TO DO:
Reproduce the records word for word, from the first line to the line containing "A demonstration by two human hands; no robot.".

DATA FOR THIS EXERCISE:
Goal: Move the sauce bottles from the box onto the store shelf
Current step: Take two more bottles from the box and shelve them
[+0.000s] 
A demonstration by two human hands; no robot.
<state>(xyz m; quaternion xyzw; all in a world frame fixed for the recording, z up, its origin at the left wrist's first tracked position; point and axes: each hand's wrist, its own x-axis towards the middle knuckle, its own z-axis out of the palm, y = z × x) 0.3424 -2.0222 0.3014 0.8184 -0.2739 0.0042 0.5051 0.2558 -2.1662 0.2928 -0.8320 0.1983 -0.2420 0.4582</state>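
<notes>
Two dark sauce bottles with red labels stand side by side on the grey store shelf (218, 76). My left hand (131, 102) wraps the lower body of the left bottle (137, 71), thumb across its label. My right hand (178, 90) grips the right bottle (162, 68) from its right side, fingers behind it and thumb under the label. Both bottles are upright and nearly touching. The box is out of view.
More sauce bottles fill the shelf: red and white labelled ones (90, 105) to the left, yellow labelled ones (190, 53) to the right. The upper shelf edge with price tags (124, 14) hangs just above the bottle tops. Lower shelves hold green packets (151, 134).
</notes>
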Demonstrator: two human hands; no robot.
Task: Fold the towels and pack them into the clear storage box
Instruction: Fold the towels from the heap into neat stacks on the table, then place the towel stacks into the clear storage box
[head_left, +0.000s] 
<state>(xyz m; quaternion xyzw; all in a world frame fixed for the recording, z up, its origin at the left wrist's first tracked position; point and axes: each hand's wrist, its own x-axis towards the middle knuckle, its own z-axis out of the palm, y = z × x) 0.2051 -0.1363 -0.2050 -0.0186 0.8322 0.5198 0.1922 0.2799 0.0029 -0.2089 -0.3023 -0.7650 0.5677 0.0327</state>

ANSWER AREA:
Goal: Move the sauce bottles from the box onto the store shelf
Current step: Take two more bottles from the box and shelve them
[+0.000s] 
A demonstration by two human hands; no robot.

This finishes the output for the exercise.